There is a couple of options how the class could be designed better (here “better” meaning better testable). For example in Java I would let the DispatchedJobsWatcher accept the Clock as dependency and supply mock clock in the test (or a shorter version). The above code is in PHP and there is no built in clock class. Adding a custom one would mean that I have to test that as well. It’s a lot more lines of code whose business value is questionable.

The code above is a trade-off between clean code, right code and overall simplicity. In this case I choose simplicity, because the tests only takes 2 seconds (and the test suite runs for half an hour, so there is not much harm in this).

In either case the timing of the test is not a problem. The test is perfectly stable with sleep(2) and there is no need to make pull requests like the one at the beginning.

I could not deprive you of this great but fake poster. The sad thing is that it is completely unrelated to this article.

The Bad

Then there are “illegal” time-sensitive tests. The pull request mentioned at the beginning comes from a test like this:

    public function testImportBasic(): void
    {
        $outputs = $this->getUploader()->runImport(self::BASIC_CONFIG, 10);
        sleep(3);

        $storageClient = $this->createClient();
        $foundFiles = $storageClient->listStorageFiles('tags:(artifact)', 10);

        usort($foundFiles, fn ($a, $b) => strcmp($a['name'], $b['name']));
        self::assertSame($foundFiles[0]['name'], 'first-file');
        self::assertSame($foundFiles[1]['name'], 'second-file');
        self::assertSame($foundFiles[9]['name'], 'last-file');
    }

Shamefully I have to admit that I wrote a test like this many times. And this is an entirely different story. If you ever worked with Elastic or a similar non-ACID database (etcd is one we hit often), you probably recognize the problem at first glance — you insert a record, you can even get that record immediately, but searching/listing that record is eventualy consistent. Time sensitivity of the test here is a direct result of the of eventual consistency.

I hear the shouting — such tests are not according to best practices for tests! — So let’s review some of these:

Write simple tests
Write fast tests
Test one scenario per test
Name your tests properly
Don’t duplicate production logic
Write isolated deterministic tests
Don’t overuse mocks and stubs
Execute test suite often and automatically
Avoid test interdependence
Only test the public behavior

The test si neither simple, nor fast. It does not probably contain one scenario and is definitively not isolated and not deterministic. As bonus, it creates test interdependence (more on that later).

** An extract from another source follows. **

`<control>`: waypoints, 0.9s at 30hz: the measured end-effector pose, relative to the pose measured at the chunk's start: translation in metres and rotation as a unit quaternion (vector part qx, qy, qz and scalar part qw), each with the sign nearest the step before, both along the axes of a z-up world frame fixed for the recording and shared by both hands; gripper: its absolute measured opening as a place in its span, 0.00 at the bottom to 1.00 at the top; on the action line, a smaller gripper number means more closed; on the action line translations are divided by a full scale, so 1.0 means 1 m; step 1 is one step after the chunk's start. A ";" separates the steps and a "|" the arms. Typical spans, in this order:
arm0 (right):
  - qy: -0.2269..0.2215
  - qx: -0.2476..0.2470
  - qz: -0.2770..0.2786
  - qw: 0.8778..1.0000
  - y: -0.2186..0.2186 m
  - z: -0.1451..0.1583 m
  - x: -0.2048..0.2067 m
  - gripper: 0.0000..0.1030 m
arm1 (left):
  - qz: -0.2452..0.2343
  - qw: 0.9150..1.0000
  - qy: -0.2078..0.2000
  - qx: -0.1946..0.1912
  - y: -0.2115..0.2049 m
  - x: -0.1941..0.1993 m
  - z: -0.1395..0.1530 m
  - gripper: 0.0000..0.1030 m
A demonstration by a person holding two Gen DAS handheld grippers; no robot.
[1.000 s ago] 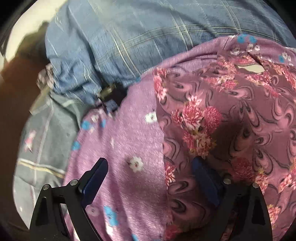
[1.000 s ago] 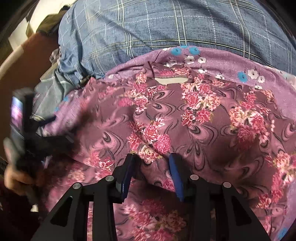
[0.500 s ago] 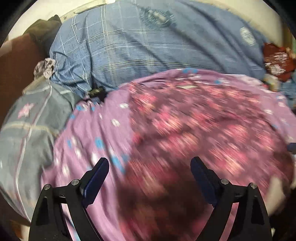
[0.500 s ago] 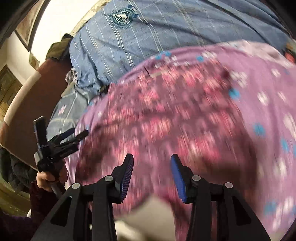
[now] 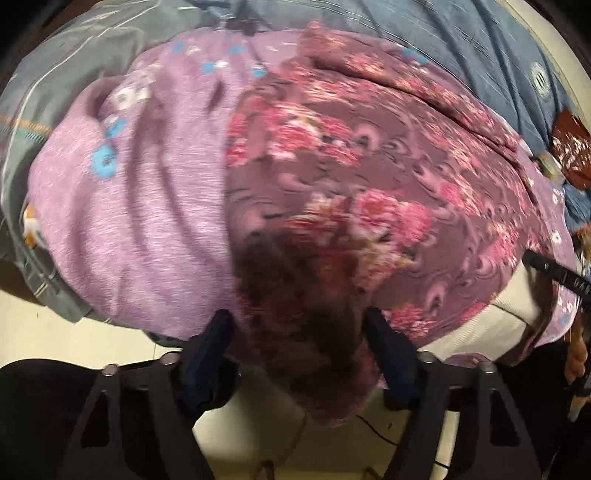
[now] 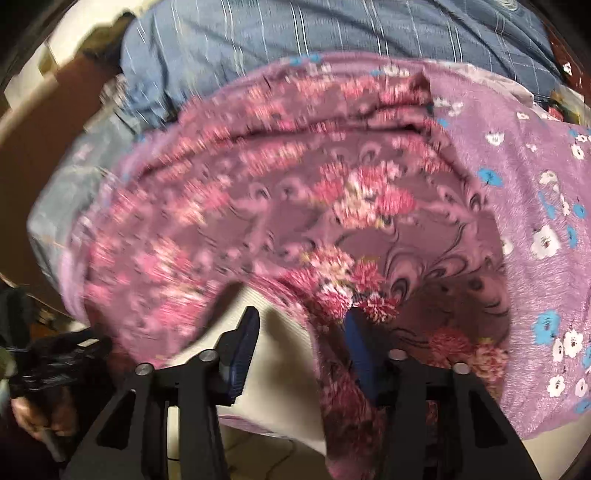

One might argue that the above mentioned best practices are too zealous — I prefer these:

Fast: It isn’t uncommon for mature projects to have thousands of unit tests. Unit tests should take little time to run. Milliseconds.
Isolated: Unit tests are standalone, can be run in isolation, and have no dependencies on any outside factors such as a file system or database.
Repeatable: Running a unit test should be consistent with its results, that is, it always returns the same result if you don’t change anything in between runs.
Self-Checking: The test should be able to automatically detect if it passed or failed without any human interaction.
Timely: A unit test shouldn’t take a disproportionately long time to write compared to the code being tested. If you find testing the code taking a large amount of time compared to writing the code, consider a design that is more testable.

Again, the test in question is neither Fast, not Isolated nor Repeatable. Regardless of which set of best practices we pick, there are certainly some that we break.

The thing is — the test in question is not a unit test! In my work I integrate many different APIs and some of them are eventualy consistent or perhaps even weakly consistent. At some point we need to add functional tests (one might even call them integration tests). Here I’m talking strictly about the functional tests.

Apart from the obvious create-list problem, you get all kinds of side effects — it creates hidden dependencies between tests. For example in a setup method — you’re preparing a test fixture — list some records, delete them and create a new ones in the database. Bam! In the test, there are more records than you created, because the list in the setup method ran before the database reached consistency (thus the fixture was not perfect). The same applies to test teardown. The same applies transitively to methods relying on the list. E.g.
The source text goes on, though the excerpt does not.